Sen. Bernie Sanders continues to make the misleading claim that “the average family of four spends $28,000 a year on health care.” That’s the projected average cost for employer-sponsored health insurance for “typical” families of that size, but the employee paid about 44% of that total amount in 2018, while the employer paid the other 56%.
About half of the U.S. population receives insurance through work. According to the most recent Kaiser Family Foundation data, 49% have employer-based health insurance; 36% percent have Medicaid, Medicare or other public insurance; and 7% buy nongroup or individual insurance, such as the Affordable Care Act marketplace plans available on the federal- and state-run health care exchanges. About 9% are uninsured.
Sanders, the Vermont independent who is again running for president as a Democrat, most recently made that claim in a “PBS NewsHour” interview on Oct. 21. He has made similar claims before, including in a May tweet that said, “Medicare for All will eliminate the $28,000 a year that the average American family today is forced to pay to insurers.”
But the figure Sanders cited is not the cost paid by that family.
The Sanders campaign told us he was referring to the Milliman Medical Index, which is produced by the Milliman actuarial and consulting firm and projects the “cost of healthcare for a hypothetical American family of four covered by an average employer-sponsored preferred provider organization (PPO) plan.”
The index showed that the average cost of covering a typical family with one of those plans was $28,166 in 2018 and $28,386 in 2019. However, that is the combined cost to employees and employers.
In 2018, the MMI report said, “of the $28,166 total cost for a typical family of four, the employer pays about $15,788 while the employee pays the remaining $12,378, which is a combination of $7,674 in employee payroll deductions and $4,704 in out-of-pocket costs paid when using healthcare services.”
The report for 2019 did not include an updated breakdown, but it still noted that its projection for “the total cost of healthcare is shared by employers and employees.” That means the cost of over $28,000 is not shouldered completely by families with those employer-provided policies, as Sanders said.

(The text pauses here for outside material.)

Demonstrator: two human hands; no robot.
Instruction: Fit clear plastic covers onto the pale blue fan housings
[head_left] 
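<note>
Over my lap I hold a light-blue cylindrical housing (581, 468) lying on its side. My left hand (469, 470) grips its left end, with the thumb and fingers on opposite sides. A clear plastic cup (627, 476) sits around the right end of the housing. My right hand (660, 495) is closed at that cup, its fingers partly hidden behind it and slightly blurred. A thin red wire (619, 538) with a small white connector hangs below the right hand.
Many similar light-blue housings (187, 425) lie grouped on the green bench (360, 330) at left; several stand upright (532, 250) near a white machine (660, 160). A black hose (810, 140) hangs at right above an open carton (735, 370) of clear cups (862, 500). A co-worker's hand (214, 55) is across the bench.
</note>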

Sanders better explained the figure in a summary of his Medicare for All legislation that was posted on his Senate website. As the name indicates, the plan would expand Medicare, which now covers primarily those age 65 and older and some with disabilities, to everyone, creating a new universal, single-payer health care system in the United States. (For more on his proposal, read our Q&A “The Facts on Medicare for All.”)
Now, we did find evidence that at least some families of four may pay well over $20,000 for their own health insurance on the nongroup, or individual, market.
In July, the online health company eHealth Inc. published a report on the average costs among its customers who applied for an Affordable Care Act-compliant plan on eHealth.com during the most recent open enrollment period without the help of government subsidies to lower their costs. “Total combined annual premiums plus deductible for a four-person family now tops $25,000,” according to the report.
That includes an average annual deductible of $8,441 for those four-person families, as well as an average monthly premium of $1,403, or $16,836 for the year.
But, again, that applies to a specific subset of families. The report said the data is based on “over 7,000 unsubsidized individual and family health insurance applications submitted” through the company’s website.
“Information presented in this report is based solely on rates quoted for health insurance applications submitted by unsubsidized consumers through the company’s website, eHealth.com, in the specified time period. It does not offer a comprehensive view of costs for all plans available, whether through eHealth, through government exchanges, through private exchanges other than eHealth, or directly from insurance carriers,” the report said.
As the report also indicated, the vast majority of people who purchase insurance through the Affordable Care Act marketplace receive government subsidies to reduce their costs.
The Kaiser Family Foundation reports that 87% of the 10.6 million marketplace customers receive tax credits that lower their monthly premiums, and 52% of enrollees receive other cost-sharing reductions that lower out-of-pocket costs.
Out of all 13.7 million people who had some kind of individual market insurance as of March, a total of about 4.5 million people bought it without the help of subsidies. That includes 1.3 million who purchase unsubsidized plans on the ACA exchanges.